На Шарля де Голля и Голду Меир должен быть запрос в обществе, они не появляются сами по себе

Виталий Портников: На Шарля де Голля и Голду Меир должен быть запрос в обществе, они не появляются сами по себе. В украинском обществе был запрос на восстание (на Майдан), - оно произошло. А когда появляется запрос на сильных политиков, оно тоже, мне кажется, очевидным образом приходят.

Ахтем Сейтаблаев: Запрос, по-моему, есть.

Виталий Портников: Последний вопрос: когда вы получали в прошлом году «Нику», вы ощутили в этом начало какого-то интереса, понимания российским обществом крымско-татарской проблемы как таковой (или ваш фильм был воспринят как чисто художественный акт)?

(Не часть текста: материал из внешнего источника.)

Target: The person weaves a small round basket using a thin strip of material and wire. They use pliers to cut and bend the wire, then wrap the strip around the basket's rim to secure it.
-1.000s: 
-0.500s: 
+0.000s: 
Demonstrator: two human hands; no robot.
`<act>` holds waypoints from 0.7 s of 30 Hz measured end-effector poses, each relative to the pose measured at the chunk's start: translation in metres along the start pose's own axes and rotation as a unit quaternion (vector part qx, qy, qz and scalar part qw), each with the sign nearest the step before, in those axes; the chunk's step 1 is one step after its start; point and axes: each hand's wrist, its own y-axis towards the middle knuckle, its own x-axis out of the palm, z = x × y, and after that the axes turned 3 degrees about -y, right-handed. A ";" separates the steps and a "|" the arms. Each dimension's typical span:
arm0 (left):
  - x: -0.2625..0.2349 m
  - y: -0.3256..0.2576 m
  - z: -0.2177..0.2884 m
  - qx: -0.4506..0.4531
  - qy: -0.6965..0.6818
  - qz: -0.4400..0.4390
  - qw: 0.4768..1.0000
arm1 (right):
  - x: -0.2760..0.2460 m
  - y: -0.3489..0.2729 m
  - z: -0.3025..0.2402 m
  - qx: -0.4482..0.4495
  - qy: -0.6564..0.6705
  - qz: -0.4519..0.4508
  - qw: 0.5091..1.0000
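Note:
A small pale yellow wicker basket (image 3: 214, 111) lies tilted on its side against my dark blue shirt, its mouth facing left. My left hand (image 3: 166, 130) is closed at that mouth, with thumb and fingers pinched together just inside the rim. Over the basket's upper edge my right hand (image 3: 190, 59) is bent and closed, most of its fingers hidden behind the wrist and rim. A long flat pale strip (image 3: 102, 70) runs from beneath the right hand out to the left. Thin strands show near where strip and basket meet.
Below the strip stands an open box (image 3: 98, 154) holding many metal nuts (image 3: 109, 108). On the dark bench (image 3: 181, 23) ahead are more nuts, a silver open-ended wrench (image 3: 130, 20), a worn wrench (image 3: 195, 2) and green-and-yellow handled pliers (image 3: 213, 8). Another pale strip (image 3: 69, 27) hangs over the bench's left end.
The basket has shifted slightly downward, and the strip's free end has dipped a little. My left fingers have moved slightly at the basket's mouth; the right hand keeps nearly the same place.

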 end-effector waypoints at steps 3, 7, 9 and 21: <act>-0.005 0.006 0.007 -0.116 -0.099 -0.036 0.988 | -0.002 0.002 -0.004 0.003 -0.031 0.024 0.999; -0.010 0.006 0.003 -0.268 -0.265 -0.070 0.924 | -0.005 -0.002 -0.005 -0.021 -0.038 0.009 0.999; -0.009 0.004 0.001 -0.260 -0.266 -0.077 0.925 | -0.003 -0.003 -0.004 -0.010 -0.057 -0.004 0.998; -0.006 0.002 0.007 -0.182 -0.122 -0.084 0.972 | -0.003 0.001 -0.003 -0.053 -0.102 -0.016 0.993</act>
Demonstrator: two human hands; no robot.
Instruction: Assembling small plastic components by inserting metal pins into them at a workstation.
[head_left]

Ахтем Сейтаблаев: Нет, конечно. Во-первых, я очень долго думал, ехать или не ехать, очень много советовался с людьми, мнение которых уважаю. Первоначальный позыв был — нет, причем выступить, сделать это громогласно. Но потом я начал подробно разбираться, а кто же, собственно, эти киноакадемики? Среди них - Андрон Кончаловский, Эльдар Рязанов, Олег Басилашвили. Потом я услышал от Ады Николаевны Роговцевой: Ахтем, ты должен поехать именно к этим людям, которые в Москве имеют смелость выражать свою гражданскую позицию и говорить вещи, за которые их могут просто посадить; наверное, будет правильно тебе, будучи крымским татарином, приехать с Украины и поддержать их там. Когда я приехал в московский Театр оперетты, мы попали в окружение людей и услышали, о чем они нас спрашивают, что они говорят, более того, что произносится со сцены во время этой церемонии, я убедился, что мы приняли правильное решение. Я не знаю, каков на самом деле процент тех людей, которые поддерживают нас на Украине, - таков ли он, как говорят официальные средства массовой информации в России, но для меня лично очевидно, что их гораздо больше. Нам (я говорю, в первую очередь, о себе), наверное, нужно, по крайней мере, делать все, чтобы они тоже там ощущали нашу поддержку. Вот, например, Айдер Муждабаев, заместитель главного редактора «Московского комсомольца», - я его просто прошу, чтобы он был помягче в своих высказываниях, потому что то, что он говорит, будучи заместителем главного редактора одного из популярных в России изданий, у меня лично вызывает беспокойство конкретно за него. Так что, я думаю, люди слышащие, люди сопереживающие - а таковые есть и в России тоже - никогда не забывали про то, что есть Крым, есть крымские татары, про то, что надо как-то налаживать другие взаимосвязи с Украиной, не путем силы.